Write out exactly the lines of the material below, beginning at the top and ending at the line that contains "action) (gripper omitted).".

* **Recorded information**
#####

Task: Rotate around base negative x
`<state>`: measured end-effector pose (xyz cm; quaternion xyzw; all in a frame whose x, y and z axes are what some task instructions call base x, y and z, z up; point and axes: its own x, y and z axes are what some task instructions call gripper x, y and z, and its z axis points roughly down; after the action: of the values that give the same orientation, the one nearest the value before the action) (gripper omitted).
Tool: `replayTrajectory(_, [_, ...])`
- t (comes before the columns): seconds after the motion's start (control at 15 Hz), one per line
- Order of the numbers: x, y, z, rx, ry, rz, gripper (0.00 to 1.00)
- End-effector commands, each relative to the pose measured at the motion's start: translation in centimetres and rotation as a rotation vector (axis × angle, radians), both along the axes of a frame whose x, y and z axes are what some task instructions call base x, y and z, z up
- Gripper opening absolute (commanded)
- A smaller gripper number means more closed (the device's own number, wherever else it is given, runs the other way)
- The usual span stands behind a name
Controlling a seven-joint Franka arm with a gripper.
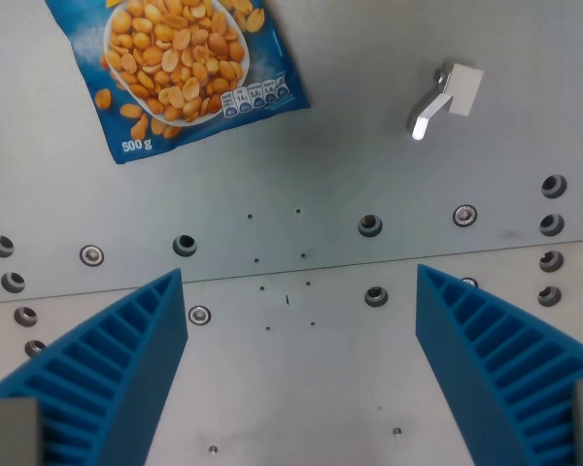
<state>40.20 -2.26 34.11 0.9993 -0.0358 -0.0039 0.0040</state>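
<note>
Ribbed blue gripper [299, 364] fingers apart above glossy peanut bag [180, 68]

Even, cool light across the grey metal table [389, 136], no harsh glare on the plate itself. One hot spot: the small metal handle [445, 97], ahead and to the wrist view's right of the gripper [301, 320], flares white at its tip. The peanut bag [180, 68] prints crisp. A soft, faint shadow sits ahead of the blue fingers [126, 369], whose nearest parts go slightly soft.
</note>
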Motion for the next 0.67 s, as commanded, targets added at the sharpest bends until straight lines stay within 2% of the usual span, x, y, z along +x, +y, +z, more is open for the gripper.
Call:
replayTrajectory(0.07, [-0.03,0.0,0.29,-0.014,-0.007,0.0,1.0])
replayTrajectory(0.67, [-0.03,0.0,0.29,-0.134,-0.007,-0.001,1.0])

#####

* **Answer box**
Task: Rotate around base negative x
`<state>`: measured end-effector pose (xyz cm; quaternion xyzw; all in a frame whose x, y and z axes are what some task instructions call base x, y and z, z up; point and axes: its own x, y and z axes are what some task instructions call gripper x, y and z, and its z axis points roughly down; after the action: of the values that give the same orientation, the one nearest the value before the action) (gripper omitted).

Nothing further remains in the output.